The Fresh Loaf

News & Information for Amateur Bakers and Artisan Bread Enthusiasts

How to get seed toppings to stay on my loaf?

Agamemnonsmom's picture
Agamemnonsmom

How to get seed toppings to stay on my loaf?

I'm having trouble getting my seed toppings to stay on my bread once it's baked. When it's ready to bake, I sprayed my loaf with oil, put the seeds on lightly pressing the seeds, then sprayed again hoping they would stick. What's the trick to getting them to stay on?

 

 

mcs's picture
mcs

Brush an egg wash on right before it goes in the oven, sprinkle seeds, then score.  The seeds will be stuck on like 40 grit sandpaper.

-Mark

http://TheBackHomeBakery.com

sewcial's picture
sewcial

I am having the same problem. I hate to waste all those lovely seeds just to have them fall off of the baked loaf. I know about egg wash, but I have hesitated to use it because I thought it would keep the crust from being crunchy crispy? I do love the crunch of a good crust.

Catherine

Caltrain's picture
Caltrain

Egg washes gives you a harder, crispier, not to mention shinier, crust. You can also seal the the crust with a second wash about 5 minutes before the loaf comes out of the oven.

I like to beat an egg white with a pinch of salt and a tablespoon of water. It's worked great for bagels topped with anything from poppy seeds to mounds of chopped onions.

BobS's picture
BobS

I spray with water once, roll the loaf in the seeds, then spray again. Works for me.

 

Hamelman suggests rolling the loaf in a damp tea towel, then in the seeds.

 

 

sewcial's picture
sewcial

I use water, but they don't stick well after the loaf bakes, especially while slicing. Some seeds stay on, but a huge amount come off.
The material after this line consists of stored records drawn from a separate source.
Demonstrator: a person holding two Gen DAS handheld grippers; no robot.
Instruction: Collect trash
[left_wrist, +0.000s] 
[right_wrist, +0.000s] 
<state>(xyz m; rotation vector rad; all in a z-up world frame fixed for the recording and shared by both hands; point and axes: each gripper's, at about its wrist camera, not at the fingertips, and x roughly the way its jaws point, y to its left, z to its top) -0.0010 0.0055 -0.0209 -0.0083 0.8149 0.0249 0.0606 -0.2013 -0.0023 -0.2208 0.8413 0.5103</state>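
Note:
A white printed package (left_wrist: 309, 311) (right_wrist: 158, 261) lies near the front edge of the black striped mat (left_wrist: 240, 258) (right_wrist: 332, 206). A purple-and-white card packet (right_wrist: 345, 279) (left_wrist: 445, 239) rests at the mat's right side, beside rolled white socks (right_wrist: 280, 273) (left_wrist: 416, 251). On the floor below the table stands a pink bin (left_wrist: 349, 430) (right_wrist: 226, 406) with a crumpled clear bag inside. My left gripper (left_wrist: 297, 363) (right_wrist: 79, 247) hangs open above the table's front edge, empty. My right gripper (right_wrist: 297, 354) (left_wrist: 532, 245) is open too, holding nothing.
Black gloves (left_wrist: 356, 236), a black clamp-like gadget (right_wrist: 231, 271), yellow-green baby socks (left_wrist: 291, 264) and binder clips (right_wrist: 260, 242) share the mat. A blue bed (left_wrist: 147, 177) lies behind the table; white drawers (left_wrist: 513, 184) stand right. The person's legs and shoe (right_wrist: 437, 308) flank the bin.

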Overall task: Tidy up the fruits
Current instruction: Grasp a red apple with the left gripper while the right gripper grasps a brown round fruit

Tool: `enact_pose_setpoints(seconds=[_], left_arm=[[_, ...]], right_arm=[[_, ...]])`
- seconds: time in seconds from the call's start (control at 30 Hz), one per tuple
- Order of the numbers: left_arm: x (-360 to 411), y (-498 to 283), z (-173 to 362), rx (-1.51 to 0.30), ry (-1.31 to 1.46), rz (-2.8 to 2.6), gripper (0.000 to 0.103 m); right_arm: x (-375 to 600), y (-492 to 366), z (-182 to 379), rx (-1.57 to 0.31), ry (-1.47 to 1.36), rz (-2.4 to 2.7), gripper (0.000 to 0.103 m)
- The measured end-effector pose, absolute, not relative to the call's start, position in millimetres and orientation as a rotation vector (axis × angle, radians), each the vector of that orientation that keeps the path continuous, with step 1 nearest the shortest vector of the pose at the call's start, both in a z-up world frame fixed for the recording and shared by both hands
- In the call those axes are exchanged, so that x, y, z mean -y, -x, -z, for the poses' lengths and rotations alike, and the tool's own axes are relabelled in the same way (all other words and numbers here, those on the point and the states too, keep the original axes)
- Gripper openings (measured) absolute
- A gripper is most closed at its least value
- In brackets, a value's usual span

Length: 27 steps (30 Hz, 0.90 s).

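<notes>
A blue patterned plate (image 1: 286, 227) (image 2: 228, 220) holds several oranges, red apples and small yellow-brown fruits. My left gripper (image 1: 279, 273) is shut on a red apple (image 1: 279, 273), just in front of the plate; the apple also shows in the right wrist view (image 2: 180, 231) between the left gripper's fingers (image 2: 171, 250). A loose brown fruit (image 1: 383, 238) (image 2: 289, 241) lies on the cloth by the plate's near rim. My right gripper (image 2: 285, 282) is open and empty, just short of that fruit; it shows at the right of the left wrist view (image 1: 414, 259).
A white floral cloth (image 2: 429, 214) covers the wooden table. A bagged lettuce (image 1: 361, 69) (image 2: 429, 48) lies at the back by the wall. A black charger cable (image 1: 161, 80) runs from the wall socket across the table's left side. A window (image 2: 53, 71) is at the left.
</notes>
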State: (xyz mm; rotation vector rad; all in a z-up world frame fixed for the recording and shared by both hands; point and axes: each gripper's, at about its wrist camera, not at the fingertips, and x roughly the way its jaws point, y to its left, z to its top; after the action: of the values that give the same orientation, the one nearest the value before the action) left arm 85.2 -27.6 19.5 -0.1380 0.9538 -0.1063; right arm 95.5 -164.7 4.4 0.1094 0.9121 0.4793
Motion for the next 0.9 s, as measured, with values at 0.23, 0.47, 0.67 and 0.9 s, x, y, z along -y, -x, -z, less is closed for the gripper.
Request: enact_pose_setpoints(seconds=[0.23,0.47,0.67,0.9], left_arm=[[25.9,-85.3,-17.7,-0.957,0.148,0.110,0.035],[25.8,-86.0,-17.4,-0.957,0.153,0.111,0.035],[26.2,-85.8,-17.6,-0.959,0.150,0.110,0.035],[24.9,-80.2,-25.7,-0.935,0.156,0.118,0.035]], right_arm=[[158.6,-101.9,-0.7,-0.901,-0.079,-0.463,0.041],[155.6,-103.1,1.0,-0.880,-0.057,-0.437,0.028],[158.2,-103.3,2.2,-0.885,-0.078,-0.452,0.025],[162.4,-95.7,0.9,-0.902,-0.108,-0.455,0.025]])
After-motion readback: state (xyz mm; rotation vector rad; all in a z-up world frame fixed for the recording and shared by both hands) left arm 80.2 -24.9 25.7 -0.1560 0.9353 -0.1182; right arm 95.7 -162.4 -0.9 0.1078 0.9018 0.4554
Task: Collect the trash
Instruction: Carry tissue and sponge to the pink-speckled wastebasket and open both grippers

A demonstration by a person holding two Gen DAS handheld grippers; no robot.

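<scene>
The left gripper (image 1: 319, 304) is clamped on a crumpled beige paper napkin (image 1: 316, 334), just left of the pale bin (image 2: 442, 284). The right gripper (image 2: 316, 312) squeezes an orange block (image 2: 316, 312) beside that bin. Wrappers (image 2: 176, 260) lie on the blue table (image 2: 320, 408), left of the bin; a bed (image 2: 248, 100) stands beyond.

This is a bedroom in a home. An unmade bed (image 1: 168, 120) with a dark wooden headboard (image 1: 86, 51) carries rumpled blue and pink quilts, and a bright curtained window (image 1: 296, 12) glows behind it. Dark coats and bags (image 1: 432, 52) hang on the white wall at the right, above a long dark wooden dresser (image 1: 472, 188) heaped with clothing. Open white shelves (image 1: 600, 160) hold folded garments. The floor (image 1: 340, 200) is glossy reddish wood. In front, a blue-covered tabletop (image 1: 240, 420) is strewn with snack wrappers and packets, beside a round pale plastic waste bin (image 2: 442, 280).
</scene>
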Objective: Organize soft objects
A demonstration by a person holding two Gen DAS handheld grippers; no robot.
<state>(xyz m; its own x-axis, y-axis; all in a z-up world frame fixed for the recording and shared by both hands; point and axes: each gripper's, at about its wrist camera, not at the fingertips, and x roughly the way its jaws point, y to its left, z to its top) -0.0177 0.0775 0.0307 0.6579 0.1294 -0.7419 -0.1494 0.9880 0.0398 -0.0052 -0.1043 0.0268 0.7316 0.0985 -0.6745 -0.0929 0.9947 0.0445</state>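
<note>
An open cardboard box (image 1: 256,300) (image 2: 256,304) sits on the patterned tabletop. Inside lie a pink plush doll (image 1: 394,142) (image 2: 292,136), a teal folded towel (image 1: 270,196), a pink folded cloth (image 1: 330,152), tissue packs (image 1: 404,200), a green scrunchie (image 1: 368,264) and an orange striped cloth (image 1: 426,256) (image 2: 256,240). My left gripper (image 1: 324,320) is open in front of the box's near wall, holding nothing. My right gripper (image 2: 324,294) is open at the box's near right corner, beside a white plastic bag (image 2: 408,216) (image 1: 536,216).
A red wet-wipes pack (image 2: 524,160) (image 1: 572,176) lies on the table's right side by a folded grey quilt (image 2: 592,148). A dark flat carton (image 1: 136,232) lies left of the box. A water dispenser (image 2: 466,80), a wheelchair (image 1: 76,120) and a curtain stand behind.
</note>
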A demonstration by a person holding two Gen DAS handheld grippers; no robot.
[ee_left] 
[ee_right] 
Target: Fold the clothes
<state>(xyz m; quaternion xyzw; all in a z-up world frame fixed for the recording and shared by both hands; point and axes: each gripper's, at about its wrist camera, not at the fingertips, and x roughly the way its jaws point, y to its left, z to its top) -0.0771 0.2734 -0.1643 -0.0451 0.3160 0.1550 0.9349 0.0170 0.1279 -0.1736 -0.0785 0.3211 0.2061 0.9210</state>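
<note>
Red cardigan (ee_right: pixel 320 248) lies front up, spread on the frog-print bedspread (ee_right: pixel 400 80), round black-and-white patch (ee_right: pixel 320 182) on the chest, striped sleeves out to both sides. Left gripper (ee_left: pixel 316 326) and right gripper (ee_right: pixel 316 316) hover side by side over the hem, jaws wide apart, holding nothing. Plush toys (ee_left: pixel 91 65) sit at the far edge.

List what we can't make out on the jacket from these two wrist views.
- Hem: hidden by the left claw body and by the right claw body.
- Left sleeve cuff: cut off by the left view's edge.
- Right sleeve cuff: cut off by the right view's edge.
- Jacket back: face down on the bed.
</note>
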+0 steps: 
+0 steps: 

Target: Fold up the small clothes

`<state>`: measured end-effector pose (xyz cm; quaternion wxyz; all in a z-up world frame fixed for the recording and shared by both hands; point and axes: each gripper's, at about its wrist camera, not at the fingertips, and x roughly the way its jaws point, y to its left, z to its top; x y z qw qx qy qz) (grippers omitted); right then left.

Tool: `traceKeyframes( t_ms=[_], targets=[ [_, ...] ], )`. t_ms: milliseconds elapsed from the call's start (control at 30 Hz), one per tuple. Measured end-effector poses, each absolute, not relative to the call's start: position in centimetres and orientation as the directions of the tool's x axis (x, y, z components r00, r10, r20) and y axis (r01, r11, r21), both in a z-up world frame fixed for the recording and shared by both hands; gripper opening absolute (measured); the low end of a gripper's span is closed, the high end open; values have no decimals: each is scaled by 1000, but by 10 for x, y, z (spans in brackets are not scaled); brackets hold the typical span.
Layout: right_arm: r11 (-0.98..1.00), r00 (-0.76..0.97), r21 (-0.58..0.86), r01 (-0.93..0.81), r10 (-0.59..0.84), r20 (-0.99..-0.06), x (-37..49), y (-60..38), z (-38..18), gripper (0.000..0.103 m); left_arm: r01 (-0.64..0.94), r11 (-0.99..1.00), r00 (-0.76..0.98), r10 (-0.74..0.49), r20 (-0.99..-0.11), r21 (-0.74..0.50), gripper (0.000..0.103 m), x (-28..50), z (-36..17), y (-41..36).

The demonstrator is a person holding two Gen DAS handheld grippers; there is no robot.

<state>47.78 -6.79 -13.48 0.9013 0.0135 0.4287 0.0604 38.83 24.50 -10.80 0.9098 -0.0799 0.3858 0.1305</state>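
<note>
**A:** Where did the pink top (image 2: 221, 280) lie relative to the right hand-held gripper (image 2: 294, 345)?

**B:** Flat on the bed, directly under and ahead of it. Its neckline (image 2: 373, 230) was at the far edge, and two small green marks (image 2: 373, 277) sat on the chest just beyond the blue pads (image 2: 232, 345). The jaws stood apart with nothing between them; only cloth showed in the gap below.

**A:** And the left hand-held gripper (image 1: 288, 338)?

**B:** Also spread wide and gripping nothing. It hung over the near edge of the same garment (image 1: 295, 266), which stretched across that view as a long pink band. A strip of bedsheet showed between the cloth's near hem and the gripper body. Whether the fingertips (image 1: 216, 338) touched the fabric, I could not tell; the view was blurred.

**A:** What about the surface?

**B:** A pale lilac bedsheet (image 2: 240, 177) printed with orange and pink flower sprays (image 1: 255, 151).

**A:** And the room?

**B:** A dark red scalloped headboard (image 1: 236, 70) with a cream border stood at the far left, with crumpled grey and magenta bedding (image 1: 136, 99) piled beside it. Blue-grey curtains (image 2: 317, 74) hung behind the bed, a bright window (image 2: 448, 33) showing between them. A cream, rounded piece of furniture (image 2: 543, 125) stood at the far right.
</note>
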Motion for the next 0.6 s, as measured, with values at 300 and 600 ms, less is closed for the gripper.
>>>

Egg wash, in my experience, keeps the crust softer and I'm not sure the shine is what I want on my rustic breads. I guess I have used the egg mostly on sweet doughs, though, so, I'll give it a try once on less enriched dough and see how the crust is.

Catherine

yozzause's picture
yozzause

I use a paste which is made from either cornflour starch or arrow root powder, just 1/2 a teaspoon in a cup of water and bring to the boil it thickens to a paste.

when it has cooled a little brush onto the loaf top and sprinkle seeds or what ever. can be brushed onto a loaf without seed prior to baking it helps with oven spring as it keeps the outside skin moist for the short period of time that expansion takes place.

regards yozza

mcs's picture
mcs

One more thought (by me anyway) about the eggwash.  As mentioned above, an eggwash will create a shiny loaf - however if you steam it in addition to eggwash, it'll dull the shine. 

-Mark

ehanner's picture
ehanner

I have never had any trouble by spraying with water, sprinkling the seeds, pat lightly and cover for as long as possible with plastic wrap. The seeds help to prevent sticking but you can dust the plastic lightly with oil to eliminate any sticking.

If you are making a rustic loaf, you can proof top side up so this works well. After the loaf has sat for 30-45 minutes with the seeds on, slash and bake. The seeds are on to stay.

Eric

enaid's picture
enaid

I brush or spray my loaves with water and then sprinkle the seeds on, just before putting them in the oven.  A few always fall off when cutting the loaves, of course, but most stay on with no problem. Surely it's not a major calamity.  There's all sorts of alternative toppings if you're not happy with seeds.  I often make my bread with no topping, just spritz with water or milk.  The bread tastes just as good.  If you really want seeds, put them in the dough instead of on the top and enjoy seed bread! Why not!

Caltrain's picture
Caltrain

Because a seed on the crust is worth two in the dough. ;)

IMO, seeds influence taste more on top than in the dough. There's nothing wrong with seeded bread, but the taste is just not the same!

enaid's picture
enaid

This is not my posting.  Is someone else using the user name pollyanna?

marils's picture
marils

There is a product by King Arthur Flour company called Quick Shine.  It is specifically made for making bread appear shiny and making seeds stick to your loaves.  Just spray it on.  No brushing or cracking of eggs required.  The product is a bit pricey (just over ($11), but a can lasts a very long time, and it is extremely convenient to use.  Hope this helps.